# Aim of the exercise:
All lines between the start of the listing below and the line containing "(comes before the", inclusive, must be repeated exactly.

# Task data:
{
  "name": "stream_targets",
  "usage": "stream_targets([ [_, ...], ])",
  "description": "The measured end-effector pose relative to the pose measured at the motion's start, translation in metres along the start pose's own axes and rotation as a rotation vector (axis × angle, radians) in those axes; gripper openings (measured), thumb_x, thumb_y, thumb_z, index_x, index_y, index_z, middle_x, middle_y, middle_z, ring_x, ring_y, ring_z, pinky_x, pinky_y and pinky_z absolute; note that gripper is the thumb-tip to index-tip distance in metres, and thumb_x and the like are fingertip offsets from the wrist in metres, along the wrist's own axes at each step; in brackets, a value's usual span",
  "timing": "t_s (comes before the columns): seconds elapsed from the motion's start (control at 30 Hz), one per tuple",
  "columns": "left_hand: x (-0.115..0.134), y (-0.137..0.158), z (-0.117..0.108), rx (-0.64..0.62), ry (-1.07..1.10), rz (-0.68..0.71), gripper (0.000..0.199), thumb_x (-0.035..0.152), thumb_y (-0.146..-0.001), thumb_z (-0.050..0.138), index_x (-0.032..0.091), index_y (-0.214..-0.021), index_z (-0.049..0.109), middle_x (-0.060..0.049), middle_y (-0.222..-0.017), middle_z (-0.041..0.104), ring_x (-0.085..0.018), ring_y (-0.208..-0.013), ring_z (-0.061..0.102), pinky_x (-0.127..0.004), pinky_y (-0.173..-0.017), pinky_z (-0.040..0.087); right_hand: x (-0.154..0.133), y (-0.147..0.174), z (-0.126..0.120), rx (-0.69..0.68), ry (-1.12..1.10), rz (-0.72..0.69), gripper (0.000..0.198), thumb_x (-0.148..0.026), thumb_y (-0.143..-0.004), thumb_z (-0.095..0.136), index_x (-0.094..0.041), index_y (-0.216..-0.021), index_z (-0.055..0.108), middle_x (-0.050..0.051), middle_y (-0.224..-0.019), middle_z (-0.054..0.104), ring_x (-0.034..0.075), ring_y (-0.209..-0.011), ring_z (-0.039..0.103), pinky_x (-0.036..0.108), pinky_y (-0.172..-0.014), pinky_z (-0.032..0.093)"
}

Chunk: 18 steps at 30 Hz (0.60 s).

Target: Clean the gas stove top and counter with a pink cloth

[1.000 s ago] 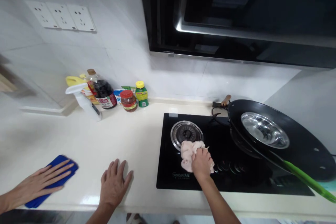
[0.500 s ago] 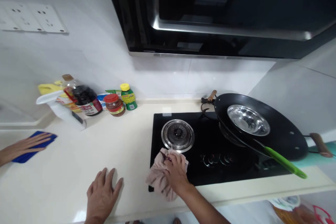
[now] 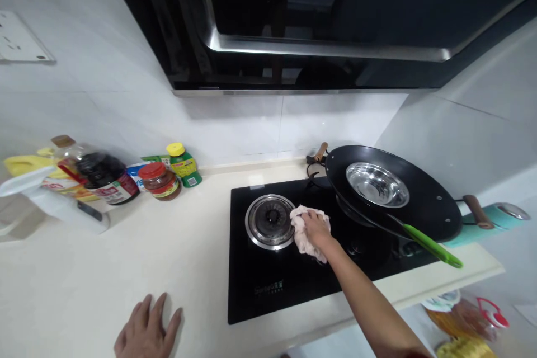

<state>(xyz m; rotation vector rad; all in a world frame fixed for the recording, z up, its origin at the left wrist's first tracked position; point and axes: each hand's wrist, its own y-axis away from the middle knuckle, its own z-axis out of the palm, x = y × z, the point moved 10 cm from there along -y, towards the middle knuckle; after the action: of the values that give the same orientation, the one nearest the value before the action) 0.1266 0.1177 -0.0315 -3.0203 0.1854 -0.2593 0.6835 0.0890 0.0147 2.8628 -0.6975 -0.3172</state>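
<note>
My right hand (image 3: pixel 315 229) is closed on a crumpled pale pink cloth (image 3: pixel 302 235), pressed onto the black glass cooktop (image 3: pixel 268 274) just right of the left burner (image 3: pixel 271 221). Fingers spread, my left hand (image 3: pixel 146 329) rests on the white countertop (image 3: pixel 188 257), left of the cooktop, holding nothing. A black wok (image 3: pixel 423 201) sits over the right burner with a steel bowl (image 3: pixel 377 183) in it. The green handle (image 3: pixel 432 246) of a utensil sticks out over the wok's front rim; the utensil's head is hidden.
Along the back wall stand a white spray bottle (image 3: pixel 59 201), a dark sauce bottle (image 3: pixel 109 179), a red-lidded jar (image 3: pixel 160 180) and a green yellow-capped bottle (image 3: pixel 184 165). A black range hood (image 3: pixel 335 67) hangs overhead. A red-handled oil jug (image 3: pixel 482 313) is below the counter at right.
My right hand has moved the cloth from the cooktop's front left edge to the burner's right side. The view has turned right, so the other person's hand with a blue cloth is gone.
</note>
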Motion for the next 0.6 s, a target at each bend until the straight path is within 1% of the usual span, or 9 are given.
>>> stream_targets([
  [0.07, -0.002, 0.000, 0.005, -0.026, 0.006, 0.004, 0.060, 0.056, -0.093, 0.043, 0.032, -0.147, 0.051, -0.012, -0.155, 0.051, -0.034, -0.154, 0.031, -0.060, -0.118, 0.034, 0.013, -0.027, -0.011, 0.036, 0.013, 0.046, 0.051, -0.016, -0.099, 0.041, -0.028, -0.145, 0.057, 0.012, -0.157, 0.047, 0.029, -0.132, 0.049, 0.043, -0.111, 0.033],
  [0.17, -0.002, 0.000, 0.003, -0.022, -0.003, 0.011, 0.062, 0.057, -0.096, 0.036, 0.027, -0.148, 0.050, -0.016, -0.159, 0.045, -0.035, -0.154, 0.030, -0.059, -0.118, 0.034, 0.035, -0.058, -0.029, 0.090, 0.037, 0.115, 0.050, -0.018, -0.101, 0.040, -0.031, -0.147, 0.057, 0.011, -0.159, 0.044, 0.030, -0.141, 0.041, 0.046, -0.116, 0.026],
  [0.27, 0.002, 0.000, -0.003, 0.025, -0.007, 0.014, 0.066, 0.058, -0.097, 0.027, 0.021, -0.147, 0.051, -0.018, -0.160, 0.042, -0.035, -0.153, 0.032, -0.059, -0.118, 0.035, 0.057, -0.067, -0.037, 0.099, 0.052, 0.186, 0.048, -0.023, -0.103, 0.041, -0.035, -0.148, 0.056, 0.010, -0.163, 0.039, 0.031, -0.147, 0.035, 0.048, -0.118, 0.025],
  [0.33, 0.006, 0.000, -0.005, 0.026, -0.006, 0.018, 0.066, 0.059, -0.097, 0.025, 0.021, -0.145, 0.052, -0.018, -0.159, 0.043, -0.035, -0.153, 0.033, -0.058, -0.117, 0.035, 0.070, -0.057, -0.033, 0.075, 0.055, 0.230, 0.047, -0.028, -0.106, 0.038, -0.035, -0.148, 0.055, 0.011, -0.163, 0.039, 0.032, -0.147, 0.036, 0.048, -0.117, 0.027],
  [0.43, 0.008, 0.000, -0.005, 0.008, -0.011, 0.017, 0.065, 0.058, -0.097, 0.026, 0.022, -0.145, 0.052, -0.018, -0.158, 0.044, -0.035, -0.153, 0.032, -0.060, -0.118, 0.034, 0.079, -0.024, -0.020, 0.031, 0.062, 0.266, 0.045, -0.039, -0.108, 0.036, -0.034, -0.148, 0.055, 0.014, -0.157, 0.045, 0.034, -0.143, 0.042, 0.052, -0.115, 0.029],
  [0.53, 0.009, -0.001, -0.005, -0.012, -0.010, 0.013, 0.064, 0.056, -0.097, 0.026, 0.021, -0.145, 0.051, -0.019, -0.158, 0.043, -0.036, -0.153, 0.032, -0.061, -0.118, 0.034, 0.078, 0.014, -0.009, -0.002, 0.065, 0.272, 0.053, -0.056, -0.107, 0.036, -0.031, -0.147, 0.057, 0.018, -0.151, 0.050, 0.037, -0.137, 0.049, 0.057, -0.112, 0.031],
  [0.6, 0.008, -0.002, -0.004, -0.017, -0.010, 0.013, 0.066, 0.058, -0.097, 0.027, 0.020, -0.145, 0.051, -0.020, -0.158, 0.043, -0.037, -0.153, 0.031, -0.061, -0.117, 0.034, 0.070, 0.031, -0.005, -0.016, 0.059, 0.264, 0.060, -0.063, -0.104, 0.036, -0.028, -0.148, 0.056, 0.020, -0.148, 0.051, 0.039, -0.132, 0.053, 0.058, -0.108, 0.035],
])
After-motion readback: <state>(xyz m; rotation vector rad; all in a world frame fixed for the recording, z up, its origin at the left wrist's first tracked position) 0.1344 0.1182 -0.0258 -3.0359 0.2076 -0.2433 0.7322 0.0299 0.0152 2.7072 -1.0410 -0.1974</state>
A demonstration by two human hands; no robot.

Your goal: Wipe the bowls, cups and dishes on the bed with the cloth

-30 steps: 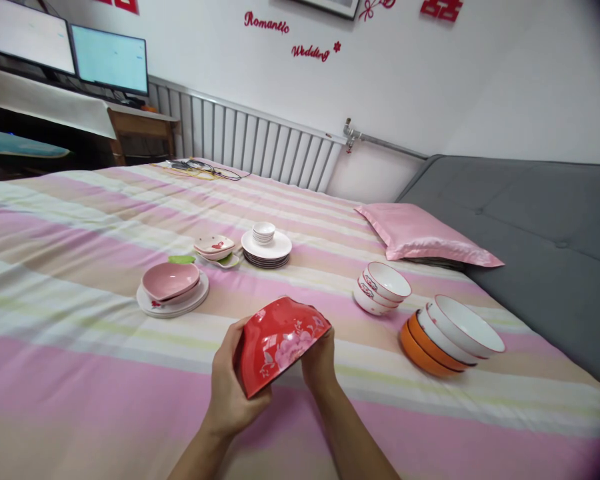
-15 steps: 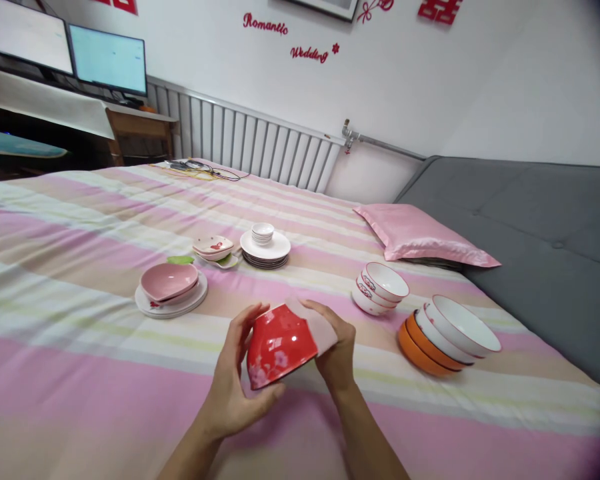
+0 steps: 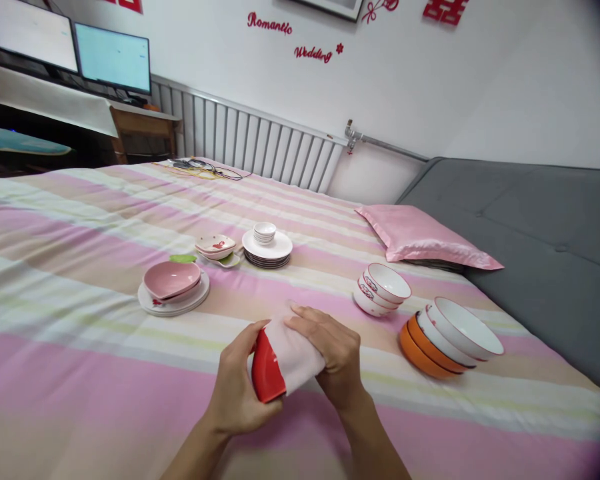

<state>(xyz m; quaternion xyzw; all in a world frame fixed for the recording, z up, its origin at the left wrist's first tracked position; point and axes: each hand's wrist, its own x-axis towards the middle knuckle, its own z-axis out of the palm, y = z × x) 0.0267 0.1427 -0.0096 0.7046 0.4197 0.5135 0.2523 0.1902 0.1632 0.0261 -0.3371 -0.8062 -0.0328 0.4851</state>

# Expected output:
{
  "name": "stream_targets",
  "usage": "stream_targets([ [_, ...], ])",
  "description": "The measured end-effector pose relative to the pose measured at the motion's start, translation in metres along the start pose's own axes and rotation as a rotation vector (axis × angle, radians) in those axes; gripper openings (measured), thumb_x, thumb_y, thumb_z, index_x, index_y, index_z, middle_x, middle_y, middle_z, ring_x, ring_y, ring_z, pinky_x, pinky_y and pinky_z absolute; note that gripper is the thumb-tip to index-tip distance in metres, and thumb_x and the like are fingertip offsets from the wrist in metres, along the wrist's own axes at each step; in brackets, a value's usual span",
  "timing": "t_s (comes before the columns): seconds elapsed from the motion's start (control at 30 Hz), one per tuple",

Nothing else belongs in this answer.